Task. Go over the entries below line by line, copying each one that contains the word "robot".

Data section.
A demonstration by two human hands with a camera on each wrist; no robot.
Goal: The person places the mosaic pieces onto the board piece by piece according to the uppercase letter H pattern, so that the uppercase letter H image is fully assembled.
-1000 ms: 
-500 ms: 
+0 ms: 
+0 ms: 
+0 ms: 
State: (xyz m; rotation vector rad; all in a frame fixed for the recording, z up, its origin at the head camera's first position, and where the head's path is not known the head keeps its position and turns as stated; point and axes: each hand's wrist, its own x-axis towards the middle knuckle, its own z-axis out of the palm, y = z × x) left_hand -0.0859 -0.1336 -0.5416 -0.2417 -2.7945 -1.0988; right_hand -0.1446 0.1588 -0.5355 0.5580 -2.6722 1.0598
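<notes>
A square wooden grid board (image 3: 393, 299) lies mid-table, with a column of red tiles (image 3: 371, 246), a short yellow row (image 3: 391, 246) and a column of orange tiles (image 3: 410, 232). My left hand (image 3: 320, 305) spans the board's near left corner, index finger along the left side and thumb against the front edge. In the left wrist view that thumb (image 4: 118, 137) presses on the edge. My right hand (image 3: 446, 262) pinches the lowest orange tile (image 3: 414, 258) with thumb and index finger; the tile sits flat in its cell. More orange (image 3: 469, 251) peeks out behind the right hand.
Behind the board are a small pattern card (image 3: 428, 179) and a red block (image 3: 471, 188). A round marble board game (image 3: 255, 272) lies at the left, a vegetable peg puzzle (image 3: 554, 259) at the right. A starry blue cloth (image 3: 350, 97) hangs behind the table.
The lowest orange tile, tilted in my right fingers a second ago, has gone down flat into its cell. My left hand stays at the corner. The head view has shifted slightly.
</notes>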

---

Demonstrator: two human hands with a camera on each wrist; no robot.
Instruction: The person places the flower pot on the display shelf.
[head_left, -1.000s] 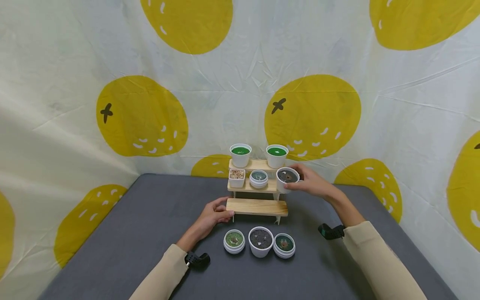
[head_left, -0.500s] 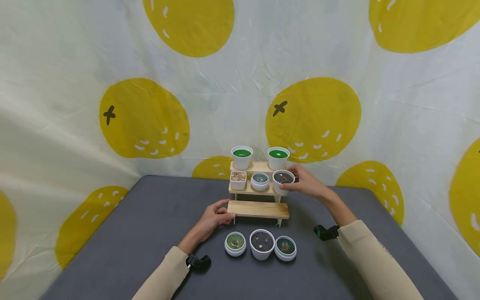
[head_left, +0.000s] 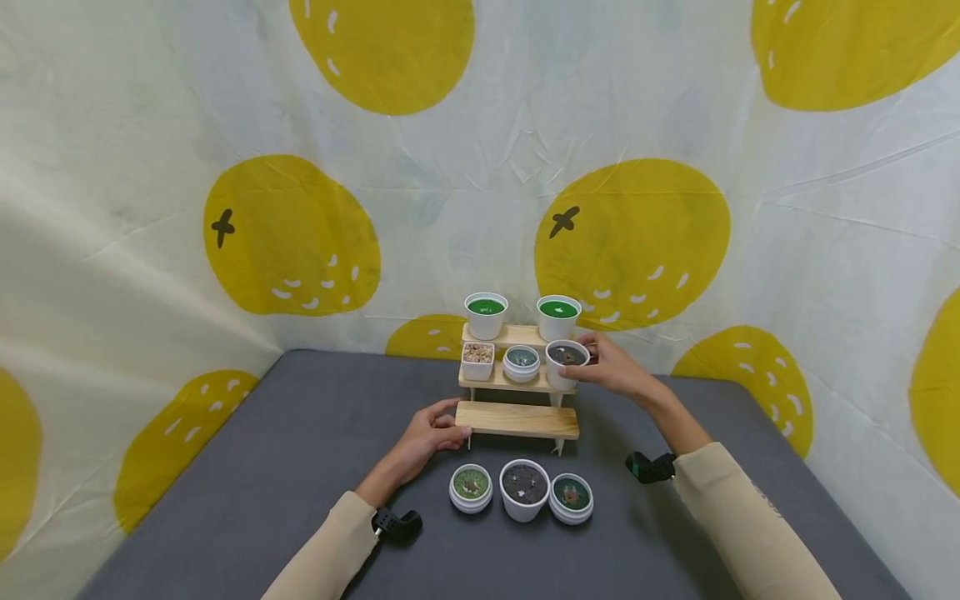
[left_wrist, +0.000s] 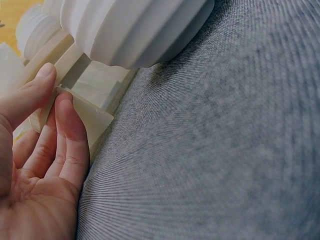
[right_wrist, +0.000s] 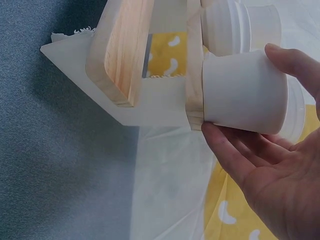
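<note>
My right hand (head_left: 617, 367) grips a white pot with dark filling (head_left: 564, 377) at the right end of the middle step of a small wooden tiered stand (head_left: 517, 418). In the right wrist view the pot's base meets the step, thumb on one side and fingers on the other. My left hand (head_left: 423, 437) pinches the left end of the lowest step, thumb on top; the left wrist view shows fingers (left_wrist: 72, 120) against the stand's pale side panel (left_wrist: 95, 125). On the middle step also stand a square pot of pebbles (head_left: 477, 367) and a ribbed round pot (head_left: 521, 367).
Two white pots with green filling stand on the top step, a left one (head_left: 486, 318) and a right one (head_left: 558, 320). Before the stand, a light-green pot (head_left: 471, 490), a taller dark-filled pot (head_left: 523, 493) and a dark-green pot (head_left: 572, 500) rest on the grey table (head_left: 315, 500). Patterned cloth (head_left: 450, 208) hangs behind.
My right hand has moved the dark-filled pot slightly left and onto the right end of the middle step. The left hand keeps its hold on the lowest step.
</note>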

Task output.
A demonstration by two human hands with a camera on each wrist; no robot.
Demonstrator: two human hands with a camera on each wrist; no robot.

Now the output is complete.